## Required work
For the material below, return exactly the lines starting at the one holding "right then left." and ending at the one holding "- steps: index", counting both as part of the range.

## Provided material

BEGIN

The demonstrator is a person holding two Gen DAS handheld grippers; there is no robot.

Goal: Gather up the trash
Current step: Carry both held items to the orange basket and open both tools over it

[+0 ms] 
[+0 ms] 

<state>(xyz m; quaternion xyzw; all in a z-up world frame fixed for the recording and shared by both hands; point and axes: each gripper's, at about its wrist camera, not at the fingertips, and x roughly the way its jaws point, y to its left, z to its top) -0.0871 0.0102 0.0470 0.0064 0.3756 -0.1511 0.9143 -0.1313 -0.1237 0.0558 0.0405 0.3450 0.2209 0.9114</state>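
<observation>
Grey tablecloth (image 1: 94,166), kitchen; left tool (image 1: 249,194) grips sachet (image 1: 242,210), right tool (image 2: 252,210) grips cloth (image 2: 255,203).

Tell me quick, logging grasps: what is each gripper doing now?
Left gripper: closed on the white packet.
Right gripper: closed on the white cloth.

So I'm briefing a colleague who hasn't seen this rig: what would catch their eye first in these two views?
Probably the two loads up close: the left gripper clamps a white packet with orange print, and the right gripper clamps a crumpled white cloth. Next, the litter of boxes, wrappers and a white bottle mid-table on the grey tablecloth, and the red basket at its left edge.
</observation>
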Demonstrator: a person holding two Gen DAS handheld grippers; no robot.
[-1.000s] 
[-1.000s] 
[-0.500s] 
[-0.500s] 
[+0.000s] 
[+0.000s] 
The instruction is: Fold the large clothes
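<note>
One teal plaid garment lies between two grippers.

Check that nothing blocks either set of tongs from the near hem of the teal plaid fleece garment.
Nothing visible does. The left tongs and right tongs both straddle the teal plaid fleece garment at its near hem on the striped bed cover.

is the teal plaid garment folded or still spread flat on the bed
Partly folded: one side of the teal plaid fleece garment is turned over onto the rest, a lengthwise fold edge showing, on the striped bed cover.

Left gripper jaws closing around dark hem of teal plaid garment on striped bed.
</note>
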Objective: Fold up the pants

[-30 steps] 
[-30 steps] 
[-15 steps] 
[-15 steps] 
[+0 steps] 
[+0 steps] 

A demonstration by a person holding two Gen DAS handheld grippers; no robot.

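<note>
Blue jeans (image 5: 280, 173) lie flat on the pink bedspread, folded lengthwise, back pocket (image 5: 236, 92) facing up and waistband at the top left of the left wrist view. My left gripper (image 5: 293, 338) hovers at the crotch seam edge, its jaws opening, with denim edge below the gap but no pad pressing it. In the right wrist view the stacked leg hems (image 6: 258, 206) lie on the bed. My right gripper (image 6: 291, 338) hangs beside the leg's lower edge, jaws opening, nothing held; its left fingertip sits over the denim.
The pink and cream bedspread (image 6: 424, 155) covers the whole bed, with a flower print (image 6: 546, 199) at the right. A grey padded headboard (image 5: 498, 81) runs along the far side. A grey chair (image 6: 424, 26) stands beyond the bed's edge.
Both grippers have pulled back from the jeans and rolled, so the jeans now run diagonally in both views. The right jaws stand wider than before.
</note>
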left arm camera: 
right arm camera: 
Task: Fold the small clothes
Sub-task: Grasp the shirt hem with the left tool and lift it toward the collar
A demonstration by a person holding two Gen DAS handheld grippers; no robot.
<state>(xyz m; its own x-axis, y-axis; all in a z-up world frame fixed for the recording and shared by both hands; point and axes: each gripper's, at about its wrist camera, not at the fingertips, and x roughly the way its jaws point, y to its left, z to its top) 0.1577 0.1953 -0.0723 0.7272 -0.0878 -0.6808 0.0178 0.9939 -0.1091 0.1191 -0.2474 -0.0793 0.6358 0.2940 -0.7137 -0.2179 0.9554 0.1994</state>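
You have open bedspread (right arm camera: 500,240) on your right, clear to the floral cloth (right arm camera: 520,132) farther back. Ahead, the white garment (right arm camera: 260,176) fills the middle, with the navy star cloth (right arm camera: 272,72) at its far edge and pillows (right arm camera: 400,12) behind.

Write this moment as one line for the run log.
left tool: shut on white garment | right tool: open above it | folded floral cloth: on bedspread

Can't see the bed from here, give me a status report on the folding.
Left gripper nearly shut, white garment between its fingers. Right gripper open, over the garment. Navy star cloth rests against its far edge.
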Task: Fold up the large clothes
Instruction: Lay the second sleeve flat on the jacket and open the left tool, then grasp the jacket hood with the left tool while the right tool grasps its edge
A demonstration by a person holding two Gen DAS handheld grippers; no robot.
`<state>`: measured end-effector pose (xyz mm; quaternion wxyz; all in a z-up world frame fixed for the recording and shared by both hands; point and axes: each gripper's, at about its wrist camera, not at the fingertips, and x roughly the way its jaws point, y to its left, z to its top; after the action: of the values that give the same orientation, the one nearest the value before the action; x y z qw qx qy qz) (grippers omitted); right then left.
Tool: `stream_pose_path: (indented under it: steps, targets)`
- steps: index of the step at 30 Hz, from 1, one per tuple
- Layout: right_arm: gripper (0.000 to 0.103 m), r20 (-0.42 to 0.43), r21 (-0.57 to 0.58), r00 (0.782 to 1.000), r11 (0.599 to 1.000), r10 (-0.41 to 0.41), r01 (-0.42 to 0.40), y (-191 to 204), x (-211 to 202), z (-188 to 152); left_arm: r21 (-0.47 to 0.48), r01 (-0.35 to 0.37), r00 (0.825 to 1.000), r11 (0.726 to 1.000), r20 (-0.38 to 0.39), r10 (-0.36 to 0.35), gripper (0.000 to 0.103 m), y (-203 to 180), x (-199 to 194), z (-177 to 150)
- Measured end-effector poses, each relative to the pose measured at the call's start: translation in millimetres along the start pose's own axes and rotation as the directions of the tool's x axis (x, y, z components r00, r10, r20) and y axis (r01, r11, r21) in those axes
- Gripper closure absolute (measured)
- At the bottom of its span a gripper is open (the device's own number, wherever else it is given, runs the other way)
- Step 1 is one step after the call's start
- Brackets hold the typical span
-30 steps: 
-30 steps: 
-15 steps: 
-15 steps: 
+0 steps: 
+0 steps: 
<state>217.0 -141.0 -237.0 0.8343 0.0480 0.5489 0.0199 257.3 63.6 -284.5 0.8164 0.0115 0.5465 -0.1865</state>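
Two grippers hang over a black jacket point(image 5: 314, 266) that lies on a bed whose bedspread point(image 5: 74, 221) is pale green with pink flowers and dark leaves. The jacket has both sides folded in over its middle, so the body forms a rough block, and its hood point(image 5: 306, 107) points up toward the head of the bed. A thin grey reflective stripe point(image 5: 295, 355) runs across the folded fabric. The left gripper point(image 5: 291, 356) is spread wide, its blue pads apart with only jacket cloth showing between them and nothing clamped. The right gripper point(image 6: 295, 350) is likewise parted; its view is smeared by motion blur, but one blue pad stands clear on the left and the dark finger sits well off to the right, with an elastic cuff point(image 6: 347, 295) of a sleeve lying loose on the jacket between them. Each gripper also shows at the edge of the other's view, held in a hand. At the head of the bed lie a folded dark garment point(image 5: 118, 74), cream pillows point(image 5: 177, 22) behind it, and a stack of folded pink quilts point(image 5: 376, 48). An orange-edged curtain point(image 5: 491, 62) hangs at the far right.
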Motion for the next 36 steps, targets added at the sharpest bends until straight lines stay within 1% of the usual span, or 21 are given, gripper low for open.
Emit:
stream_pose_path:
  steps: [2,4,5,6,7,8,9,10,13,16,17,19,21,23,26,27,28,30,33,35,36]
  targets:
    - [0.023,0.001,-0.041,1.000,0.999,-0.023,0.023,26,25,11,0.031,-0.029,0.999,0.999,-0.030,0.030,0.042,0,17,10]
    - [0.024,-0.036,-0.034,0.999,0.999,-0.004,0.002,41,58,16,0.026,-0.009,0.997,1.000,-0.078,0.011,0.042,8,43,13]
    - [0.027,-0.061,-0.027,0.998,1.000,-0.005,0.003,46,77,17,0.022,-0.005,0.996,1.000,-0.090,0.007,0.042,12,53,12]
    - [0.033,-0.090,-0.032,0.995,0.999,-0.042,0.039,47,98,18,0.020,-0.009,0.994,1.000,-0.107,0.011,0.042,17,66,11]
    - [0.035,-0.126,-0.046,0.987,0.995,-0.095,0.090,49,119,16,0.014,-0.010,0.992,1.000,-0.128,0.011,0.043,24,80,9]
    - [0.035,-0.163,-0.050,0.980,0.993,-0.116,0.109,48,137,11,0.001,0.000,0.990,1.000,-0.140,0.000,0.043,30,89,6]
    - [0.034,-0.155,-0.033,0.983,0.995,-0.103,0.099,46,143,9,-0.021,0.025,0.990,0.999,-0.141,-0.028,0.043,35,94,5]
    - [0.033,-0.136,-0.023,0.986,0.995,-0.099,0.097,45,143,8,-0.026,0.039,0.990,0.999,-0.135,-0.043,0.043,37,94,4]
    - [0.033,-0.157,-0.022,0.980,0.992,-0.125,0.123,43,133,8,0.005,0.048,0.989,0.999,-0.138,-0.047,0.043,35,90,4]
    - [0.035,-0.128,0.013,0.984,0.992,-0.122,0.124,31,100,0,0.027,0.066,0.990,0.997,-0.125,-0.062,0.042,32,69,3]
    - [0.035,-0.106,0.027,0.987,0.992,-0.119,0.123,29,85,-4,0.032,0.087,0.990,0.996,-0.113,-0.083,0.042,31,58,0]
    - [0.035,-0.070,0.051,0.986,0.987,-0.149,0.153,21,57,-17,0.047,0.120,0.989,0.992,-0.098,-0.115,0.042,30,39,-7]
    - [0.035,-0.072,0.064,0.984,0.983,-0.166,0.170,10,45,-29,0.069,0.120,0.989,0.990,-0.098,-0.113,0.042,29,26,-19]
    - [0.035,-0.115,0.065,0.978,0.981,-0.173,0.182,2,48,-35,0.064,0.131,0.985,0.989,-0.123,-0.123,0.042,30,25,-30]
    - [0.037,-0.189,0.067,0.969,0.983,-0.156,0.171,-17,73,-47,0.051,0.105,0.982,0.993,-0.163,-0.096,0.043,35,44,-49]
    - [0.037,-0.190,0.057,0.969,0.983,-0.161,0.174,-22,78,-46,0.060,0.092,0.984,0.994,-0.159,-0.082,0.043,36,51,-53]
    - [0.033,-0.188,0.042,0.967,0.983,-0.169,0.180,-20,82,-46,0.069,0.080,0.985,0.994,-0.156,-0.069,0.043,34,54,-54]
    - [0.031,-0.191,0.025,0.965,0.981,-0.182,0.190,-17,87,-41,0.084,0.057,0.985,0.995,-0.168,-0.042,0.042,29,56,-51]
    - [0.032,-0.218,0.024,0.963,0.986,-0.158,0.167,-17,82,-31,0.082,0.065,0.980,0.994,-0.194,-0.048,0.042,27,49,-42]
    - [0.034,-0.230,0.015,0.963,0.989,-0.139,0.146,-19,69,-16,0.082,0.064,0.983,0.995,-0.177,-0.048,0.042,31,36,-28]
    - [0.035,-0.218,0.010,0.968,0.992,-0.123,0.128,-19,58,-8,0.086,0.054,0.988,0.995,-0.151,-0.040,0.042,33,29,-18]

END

## Answer box
`<state>`: measured end-effector pose (xyz mm; quaternion wxyz; all in a z-up world frame fixed for the recording and shared by both hands; point and axes: each gripper's, at about its wrist camera, not at the fingertips, and x roughly the way its jaws point, y to its left, z to its top; after the action: of the values that give the same orientation, the one nearest the value before the action; x y z qw qx qy qz) (grippers omitted); right then left.
Tool: `stream_pose_path: (indented under it: steps, targets)`
- steps: index of the step at 30 Hz, from 1, one per tuple

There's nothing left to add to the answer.